ATFP News Roundup October 10, 2016
News:
A Palestinian who was due to begin a prison term in Israel next week went on a shooting spreeon Sunday, killing a pedestrian and a police officer in Jerusalem before being shot dead by police, medical and law enforcement officials said. (Reuters\Washington Post\Times of Israel\Ha'aretz)
The U.S. State Department strongly condemned a terrorist attack in Jerusalem that left two people dead. (JTA)
Israeli PM Netanyahu reportedly told U.S. Secretary of State John Kerry in a telephone call that settlers from the Amona outpost would be relocated to an authorized settlement only as a last resort. (JTA)
In the wake of a deadly shooting attack in Jerusalem on Sunday, Israeli forces carried out massive raids across different neighborhoods of occupied East Jerusalem, where they detained some 39 Palestinians, at least nine of whom were minors, according to Palestinian and Israeli sources. (Ma'an)
A senior Israeli government minister is due to visit Turkey this week in the first such trip since the Jewish state and Ankara normalized relations after a six-year crisis over Israel’s deadly storming of a Gaza-bound ship, an official said. (Times of Israel)
Israeli forces shot and lightly wounded an Associated Press photographer with a rubber-coated steel bullet while he was covering clashes in the occupied West Bank village of al-Ram on Sunday, the global news agency reported. (Ma'an)
A Palestinian man died after being accidentally electrocuted inside a smuggling tunnel between Egypt and the southern besieged Gaza Strip on Sunday. (Ma'an)
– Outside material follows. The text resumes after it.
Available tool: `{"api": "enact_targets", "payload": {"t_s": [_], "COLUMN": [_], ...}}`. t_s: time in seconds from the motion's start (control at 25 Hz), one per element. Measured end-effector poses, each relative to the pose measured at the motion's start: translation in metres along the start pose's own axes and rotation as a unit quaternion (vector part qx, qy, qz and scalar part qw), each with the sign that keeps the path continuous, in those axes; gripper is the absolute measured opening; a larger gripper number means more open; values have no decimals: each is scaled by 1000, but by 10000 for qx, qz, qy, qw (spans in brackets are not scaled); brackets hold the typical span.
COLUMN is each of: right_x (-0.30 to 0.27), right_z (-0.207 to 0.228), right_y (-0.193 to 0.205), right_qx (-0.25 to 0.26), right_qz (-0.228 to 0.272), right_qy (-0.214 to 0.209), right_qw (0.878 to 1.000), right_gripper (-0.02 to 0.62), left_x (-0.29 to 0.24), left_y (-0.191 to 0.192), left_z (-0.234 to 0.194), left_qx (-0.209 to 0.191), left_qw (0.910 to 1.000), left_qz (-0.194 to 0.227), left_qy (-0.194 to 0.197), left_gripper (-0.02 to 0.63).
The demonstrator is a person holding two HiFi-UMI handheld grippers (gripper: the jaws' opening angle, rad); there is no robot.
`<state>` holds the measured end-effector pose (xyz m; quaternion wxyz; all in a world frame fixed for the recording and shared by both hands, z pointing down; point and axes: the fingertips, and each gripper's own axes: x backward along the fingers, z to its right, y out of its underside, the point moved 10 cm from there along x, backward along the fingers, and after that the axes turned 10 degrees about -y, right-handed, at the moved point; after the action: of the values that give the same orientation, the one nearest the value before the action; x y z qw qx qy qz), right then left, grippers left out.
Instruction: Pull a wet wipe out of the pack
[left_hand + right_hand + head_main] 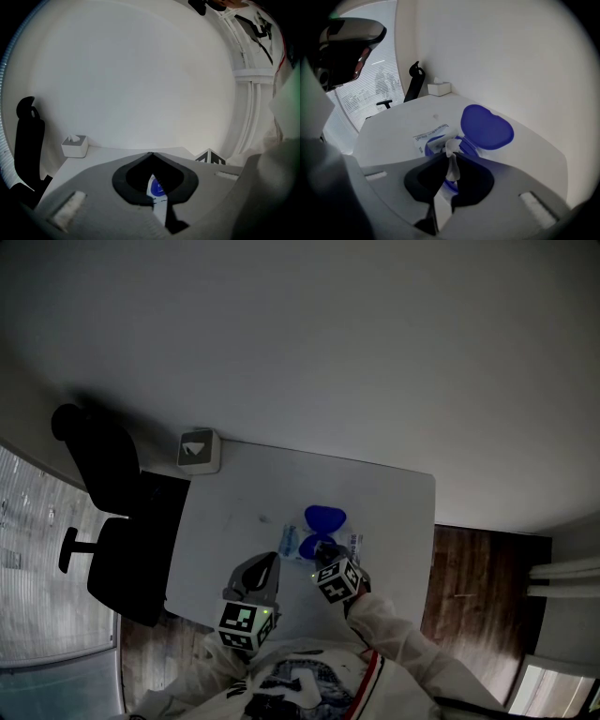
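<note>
Right gripper view is showing the right gripper (450,158) with its jaws pressed together, pinching the white tuft of the wet wipe (451,149) that is sticking up out of the pack (429,139). The pack is lying flat on the white table (384,493), with its blue lid (486,127) flipped open and leaning away behind the opening. The left gripper (151,154) is sitting just beside the pack, also with its jaws together and nothing visibly between the tips; whether it is touching the pack, I cannot tell. The step in hand is looking like the pull itself. To do it well, the right pinch is needing to stay firm and low on the tuft while drawing straight up and away from the opening, slow, no jerking, since a damp sheet is likely tearing or slipping. The pack is probably light and likely lifting along, so the left gripper should be bearing down on its edge. The next sheet may be trailing out too.
</note>
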<state>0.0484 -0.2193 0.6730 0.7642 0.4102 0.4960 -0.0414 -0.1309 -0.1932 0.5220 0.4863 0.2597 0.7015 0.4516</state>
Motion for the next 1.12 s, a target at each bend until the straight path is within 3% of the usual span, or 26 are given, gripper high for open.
{"api": "enact_targets", "payload": {"t_s": [1.12], "right_x": [35], "right_z": [-4], "right_y": [2], "right_qx": [-275], "right_qz": [502], "right_qy": [204], "right_qw": [9982], "right_gripper": [23], "left_x": [21], "left_y": [3], "left_z": [13], "left_qx": [-29], "left_qw": [9999], "left_qz": [108], "left_qy": [35], "left_gripper": [3]}}
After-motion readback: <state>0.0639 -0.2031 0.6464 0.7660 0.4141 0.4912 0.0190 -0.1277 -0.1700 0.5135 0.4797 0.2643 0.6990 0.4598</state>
Israeli authorities sentenced Palestinian astrophysicist Imad Barghouthi to seven months in prison on Sunday, according to the Palestinian Prisoner’s Society. (Ma'an)
Russia intends to establish a permanent naval base on the site of an existing facility it leases at the Syrian port of Tartus, Russian Deputy Defence Minister Nikolai Pankov said on Monday, Russian news agencies reported. (Reuters)
Debate over the merits and risks of America’s role as a moral authority has raged for decades, from the war in Vietnam, to Iraq, and now to Syria. (New York Times)
France's foreign minister is calling on the International Criminal Court to investigate Russia for possible war crimes in Syria. (AP)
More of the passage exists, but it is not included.